**WORK REQUEST**
When you reach the line below that has "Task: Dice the", start returning lines exactly, and stop after the line that has "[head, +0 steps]"; skip the pictures.

Items from a dataset

:::

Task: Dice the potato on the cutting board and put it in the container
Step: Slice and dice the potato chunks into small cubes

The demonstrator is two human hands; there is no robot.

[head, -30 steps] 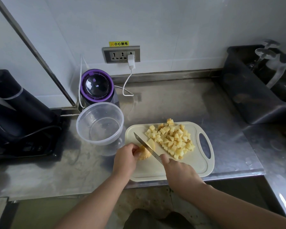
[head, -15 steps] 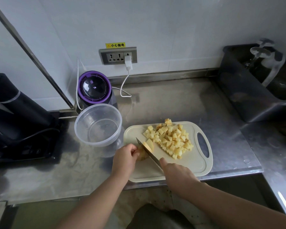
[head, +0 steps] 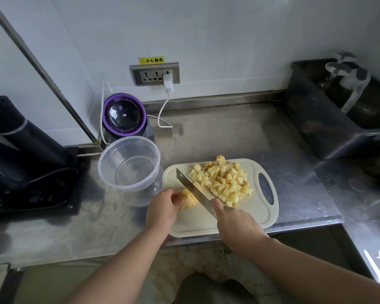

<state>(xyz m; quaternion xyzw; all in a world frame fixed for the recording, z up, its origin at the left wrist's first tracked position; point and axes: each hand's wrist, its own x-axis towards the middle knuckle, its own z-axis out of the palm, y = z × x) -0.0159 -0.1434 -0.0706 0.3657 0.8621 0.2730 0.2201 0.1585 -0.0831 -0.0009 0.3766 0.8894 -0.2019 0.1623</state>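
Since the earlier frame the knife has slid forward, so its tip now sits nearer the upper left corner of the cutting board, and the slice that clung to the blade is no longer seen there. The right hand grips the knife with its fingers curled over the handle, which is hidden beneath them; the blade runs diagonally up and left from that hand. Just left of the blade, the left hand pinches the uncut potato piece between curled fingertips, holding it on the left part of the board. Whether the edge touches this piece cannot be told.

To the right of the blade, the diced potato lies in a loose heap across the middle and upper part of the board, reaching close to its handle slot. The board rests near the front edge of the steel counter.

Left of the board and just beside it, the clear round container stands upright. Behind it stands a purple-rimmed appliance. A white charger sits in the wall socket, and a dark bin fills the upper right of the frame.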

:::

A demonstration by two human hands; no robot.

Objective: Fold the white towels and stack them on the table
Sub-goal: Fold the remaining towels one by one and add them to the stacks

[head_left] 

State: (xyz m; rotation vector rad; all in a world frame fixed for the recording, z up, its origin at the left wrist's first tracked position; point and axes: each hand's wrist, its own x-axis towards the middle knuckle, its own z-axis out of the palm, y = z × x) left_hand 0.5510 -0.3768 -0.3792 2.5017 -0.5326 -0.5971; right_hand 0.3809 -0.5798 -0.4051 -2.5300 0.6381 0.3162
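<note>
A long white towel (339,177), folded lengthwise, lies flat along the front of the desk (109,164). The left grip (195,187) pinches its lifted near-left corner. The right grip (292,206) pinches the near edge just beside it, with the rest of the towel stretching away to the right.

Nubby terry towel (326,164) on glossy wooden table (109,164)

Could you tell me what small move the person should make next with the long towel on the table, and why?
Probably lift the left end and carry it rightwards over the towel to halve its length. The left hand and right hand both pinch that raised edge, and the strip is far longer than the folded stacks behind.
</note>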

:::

**SOLUTION FOR THIS EXERCISE**
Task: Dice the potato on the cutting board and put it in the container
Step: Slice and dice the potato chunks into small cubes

The demonstrator is two human hands; there is no robot.

[head, -30 steps] 
[head, -15 steps] 
[head, +0 steps] 

Nothing else is required to complete the exercise.